Task = Begin at the line containing "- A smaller" in the entries below and end at the line containing "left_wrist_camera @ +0"; transcribe that range exactly and nothing outside it.
= Beginning of Section =
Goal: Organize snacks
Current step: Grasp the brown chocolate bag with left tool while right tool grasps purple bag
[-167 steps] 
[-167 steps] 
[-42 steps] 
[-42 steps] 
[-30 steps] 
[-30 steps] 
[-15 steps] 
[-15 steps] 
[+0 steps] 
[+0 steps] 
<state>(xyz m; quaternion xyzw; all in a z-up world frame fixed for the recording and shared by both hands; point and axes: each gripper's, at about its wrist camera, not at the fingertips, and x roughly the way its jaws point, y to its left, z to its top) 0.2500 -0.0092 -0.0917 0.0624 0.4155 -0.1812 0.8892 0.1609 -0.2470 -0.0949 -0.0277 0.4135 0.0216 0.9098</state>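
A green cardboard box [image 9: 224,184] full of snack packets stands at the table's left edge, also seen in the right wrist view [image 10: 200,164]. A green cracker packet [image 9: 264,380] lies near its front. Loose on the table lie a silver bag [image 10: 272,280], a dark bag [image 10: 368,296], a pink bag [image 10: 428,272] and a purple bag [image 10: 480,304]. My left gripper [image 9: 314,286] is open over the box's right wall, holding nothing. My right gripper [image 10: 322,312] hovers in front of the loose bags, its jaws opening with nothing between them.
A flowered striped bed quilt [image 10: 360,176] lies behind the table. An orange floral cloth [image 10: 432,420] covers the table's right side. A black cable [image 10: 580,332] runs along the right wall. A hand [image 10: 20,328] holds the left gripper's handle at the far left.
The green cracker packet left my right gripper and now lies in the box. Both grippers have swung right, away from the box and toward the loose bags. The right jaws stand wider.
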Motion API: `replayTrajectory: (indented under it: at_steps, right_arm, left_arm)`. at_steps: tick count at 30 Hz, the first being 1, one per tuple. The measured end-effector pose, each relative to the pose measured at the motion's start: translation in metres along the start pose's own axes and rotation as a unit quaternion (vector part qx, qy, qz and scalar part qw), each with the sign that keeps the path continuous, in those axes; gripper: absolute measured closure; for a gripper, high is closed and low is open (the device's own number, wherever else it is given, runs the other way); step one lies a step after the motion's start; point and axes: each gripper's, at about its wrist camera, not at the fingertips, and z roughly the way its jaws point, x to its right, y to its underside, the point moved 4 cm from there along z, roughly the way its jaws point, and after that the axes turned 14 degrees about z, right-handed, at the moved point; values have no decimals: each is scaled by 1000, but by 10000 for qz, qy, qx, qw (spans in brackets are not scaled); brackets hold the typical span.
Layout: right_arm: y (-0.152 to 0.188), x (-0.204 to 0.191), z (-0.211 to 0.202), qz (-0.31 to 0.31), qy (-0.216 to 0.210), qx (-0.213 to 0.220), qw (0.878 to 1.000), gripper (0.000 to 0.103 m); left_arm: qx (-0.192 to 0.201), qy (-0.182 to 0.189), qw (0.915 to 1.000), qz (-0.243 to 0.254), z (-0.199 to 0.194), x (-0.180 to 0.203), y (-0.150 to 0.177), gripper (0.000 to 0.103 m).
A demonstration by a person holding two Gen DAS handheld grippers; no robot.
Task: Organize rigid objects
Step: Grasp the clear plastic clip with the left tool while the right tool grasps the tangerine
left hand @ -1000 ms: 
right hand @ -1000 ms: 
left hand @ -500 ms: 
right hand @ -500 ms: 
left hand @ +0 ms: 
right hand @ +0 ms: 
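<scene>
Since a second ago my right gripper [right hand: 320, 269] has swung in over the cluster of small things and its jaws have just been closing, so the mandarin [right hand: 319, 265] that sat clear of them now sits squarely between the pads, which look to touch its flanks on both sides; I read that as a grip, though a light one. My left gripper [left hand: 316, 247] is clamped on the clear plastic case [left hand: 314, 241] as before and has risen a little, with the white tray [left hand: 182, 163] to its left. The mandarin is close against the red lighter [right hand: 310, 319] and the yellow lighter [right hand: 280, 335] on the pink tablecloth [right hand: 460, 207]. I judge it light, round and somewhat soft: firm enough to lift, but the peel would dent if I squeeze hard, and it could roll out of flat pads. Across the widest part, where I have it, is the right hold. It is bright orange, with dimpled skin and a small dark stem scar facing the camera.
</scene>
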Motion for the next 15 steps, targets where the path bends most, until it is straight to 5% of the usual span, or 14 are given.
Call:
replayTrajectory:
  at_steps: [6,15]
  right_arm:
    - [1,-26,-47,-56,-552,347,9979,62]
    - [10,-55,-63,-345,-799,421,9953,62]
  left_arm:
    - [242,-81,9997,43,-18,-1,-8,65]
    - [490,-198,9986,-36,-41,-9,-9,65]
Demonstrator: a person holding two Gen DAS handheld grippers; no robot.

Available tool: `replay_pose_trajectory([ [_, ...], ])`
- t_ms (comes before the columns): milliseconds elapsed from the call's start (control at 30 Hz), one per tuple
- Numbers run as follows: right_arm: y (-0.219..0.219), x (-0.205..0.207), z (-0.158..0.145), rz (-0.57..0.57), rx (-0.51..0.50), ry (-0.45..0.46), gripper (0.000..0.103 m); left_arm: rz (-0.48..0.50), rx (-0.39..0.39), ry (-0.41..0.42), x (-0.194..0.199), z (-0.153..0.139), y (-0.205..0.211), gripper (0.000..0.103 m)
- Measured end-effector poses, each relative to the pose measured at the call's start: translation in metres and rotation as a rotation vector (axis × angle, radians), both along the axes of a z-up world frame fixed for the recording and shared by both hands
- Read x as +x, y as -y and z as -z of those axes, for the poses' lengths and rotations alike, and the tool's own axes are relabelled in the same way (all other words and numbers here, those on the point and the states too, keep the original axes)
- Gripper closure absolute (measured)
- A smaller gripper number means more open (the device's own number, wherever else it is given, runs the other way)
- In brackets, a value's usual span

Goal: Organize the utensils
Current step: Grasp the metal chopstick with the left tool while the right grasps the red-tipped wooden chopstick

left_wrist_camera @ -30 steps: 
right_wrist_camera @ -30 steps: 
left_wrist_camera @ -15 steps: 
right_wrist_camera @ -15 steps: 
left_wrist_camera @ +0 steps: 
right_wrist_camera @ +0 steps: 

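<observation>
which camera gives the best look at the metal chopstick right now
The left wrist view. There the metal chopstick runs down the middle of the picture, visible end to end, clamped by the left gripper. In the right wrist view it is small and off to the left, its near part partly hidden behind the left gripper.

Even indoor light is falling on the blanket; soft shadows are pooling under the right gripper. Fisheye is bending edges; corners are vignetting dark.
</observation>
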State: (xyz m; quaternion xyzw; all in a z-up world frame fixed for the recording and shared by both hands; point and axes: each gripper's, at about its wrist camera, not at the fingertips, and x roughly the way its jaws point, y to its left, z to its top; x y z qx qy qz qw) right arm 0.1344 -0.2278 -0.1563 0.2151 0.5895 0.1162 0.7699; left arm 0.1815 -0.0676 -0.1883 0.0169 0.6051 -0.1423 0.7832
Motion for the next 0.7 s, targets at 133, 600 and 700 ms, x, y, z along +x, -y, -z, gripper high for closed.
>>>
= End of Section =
Output below =
- A smaller gripper number means more open (the device's own number, wherever else it is given, runs the other way)
- In brackets, a value's usual span

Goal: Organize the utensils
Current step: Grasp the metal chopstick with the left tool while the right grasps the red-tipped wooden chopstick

left_wrist_camera @ -30 steps: 
right_wrist_camera @ -30 steps: 
left_wrist_camera @ -15 steps: 
right_wrist_camera @ -15 steps: 
left_wrist_camera @ +0 steps: 

The exercise requires no additional output.